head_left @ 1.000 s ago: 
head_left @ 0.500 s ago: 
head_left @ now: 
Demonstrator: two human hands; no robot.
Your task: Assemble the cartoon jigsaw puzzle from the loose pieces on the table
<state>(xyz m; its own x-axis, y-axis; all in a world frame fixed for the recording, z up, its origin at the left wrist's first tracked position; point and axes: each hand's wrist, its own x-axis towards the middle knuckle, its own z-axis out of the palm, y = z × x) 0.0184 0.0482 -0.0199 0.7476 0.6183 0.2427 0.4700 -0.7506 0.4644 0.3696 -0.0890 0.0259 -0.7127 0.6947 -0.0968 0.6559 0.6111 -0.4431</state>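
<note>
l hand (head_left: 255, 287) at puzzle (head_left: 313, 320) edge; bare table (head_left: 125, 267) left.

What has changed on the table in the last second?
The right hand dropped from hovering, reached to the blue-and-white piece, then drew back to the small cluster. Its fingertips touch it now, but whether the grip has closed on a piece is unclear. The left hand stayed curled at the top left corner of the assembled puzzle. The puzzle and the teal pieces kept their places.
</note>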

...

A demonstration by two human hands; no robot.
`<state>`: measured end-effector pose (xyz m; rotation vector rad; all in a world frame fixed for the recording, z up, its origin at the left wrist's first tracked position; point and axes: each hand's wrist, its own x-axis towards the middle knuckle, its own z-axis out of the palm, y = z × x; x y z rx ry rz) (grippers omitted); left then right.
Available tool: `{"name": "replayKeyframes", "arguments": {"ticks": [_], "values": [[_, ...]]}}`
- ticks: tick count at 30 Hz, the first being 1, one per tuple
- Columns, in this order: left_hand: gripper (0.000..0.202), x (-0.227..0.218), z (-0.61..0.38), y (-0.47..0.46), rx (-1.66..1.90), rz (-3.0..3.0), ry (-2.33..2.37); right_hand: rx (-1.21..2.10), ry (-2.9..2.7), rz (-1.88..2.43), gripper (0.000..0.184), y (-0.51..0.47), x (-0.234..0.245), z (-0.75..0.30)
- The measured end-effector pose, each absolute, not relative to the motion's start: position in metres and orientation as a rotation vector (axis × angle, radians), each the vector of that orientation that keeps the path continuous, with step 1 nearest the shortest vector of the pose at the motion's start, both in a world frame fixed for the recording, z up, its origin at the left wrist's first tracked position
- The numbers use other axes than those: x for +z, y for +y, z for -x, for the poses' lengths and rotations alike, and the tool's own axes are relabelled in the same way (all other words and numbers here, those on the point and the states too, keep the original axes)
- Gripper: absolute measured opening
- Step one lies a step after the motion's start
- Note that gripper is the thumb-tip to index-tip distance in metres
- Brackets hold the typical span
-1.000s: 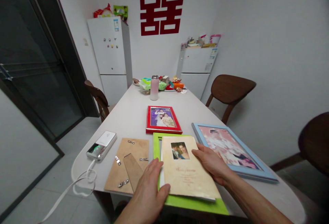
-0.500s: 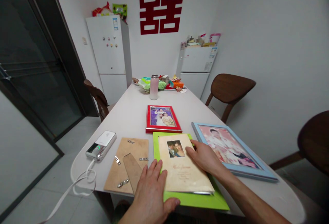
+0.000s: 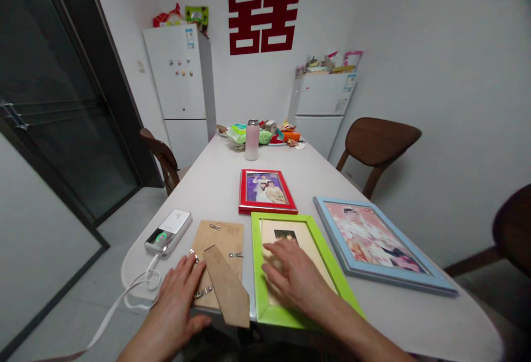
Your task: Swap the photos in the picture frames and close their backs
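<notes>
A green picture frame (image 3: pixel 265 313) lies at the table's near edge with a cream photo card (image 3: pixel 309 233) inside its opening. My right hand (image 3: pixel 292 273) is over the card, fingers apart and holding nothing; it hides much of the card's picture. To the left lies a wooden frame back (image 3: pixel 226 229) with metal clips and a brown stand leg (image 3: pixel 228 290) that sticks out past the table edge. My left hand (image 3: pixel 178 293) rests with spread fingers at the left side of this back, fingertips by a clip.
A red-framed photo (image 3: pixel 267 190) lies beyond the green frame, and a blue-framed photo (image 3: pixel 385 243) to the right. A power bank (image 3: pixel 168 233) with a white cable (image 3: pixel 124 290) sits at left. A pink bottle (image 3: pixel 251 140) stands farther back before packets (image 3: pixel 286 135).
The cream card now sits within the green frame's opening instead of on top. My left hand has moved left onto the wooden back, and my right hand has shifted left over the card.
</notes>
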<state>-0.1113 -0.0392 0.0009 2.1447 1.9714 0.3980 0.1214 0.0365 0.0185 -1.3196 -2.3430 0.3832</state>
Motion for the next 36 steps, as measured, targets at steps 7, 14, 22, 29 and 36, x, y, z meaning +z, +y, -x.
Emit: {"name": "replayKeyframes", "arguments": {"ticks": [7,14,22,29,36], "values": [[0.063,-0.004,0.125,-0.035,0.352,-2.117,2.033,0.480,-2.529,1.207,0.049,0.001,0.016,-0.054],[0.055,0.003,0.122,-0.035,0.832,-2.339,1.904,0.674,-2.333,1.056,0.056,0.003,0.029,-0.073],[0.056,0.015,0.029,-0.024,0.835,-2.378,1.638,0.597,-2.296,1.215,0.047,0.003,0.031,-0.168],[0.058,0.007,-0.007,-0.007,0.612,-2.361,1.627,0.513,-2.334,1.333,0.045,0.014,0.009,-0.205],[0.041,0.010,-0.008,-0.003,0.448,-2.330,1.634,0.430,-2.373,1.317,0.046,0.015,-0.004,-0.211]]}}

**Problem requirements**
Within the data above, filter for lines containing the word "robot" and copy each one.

**Answer space**
Demonstrator: two human hands; no robot.
A demonstration by two human hands; no robot.

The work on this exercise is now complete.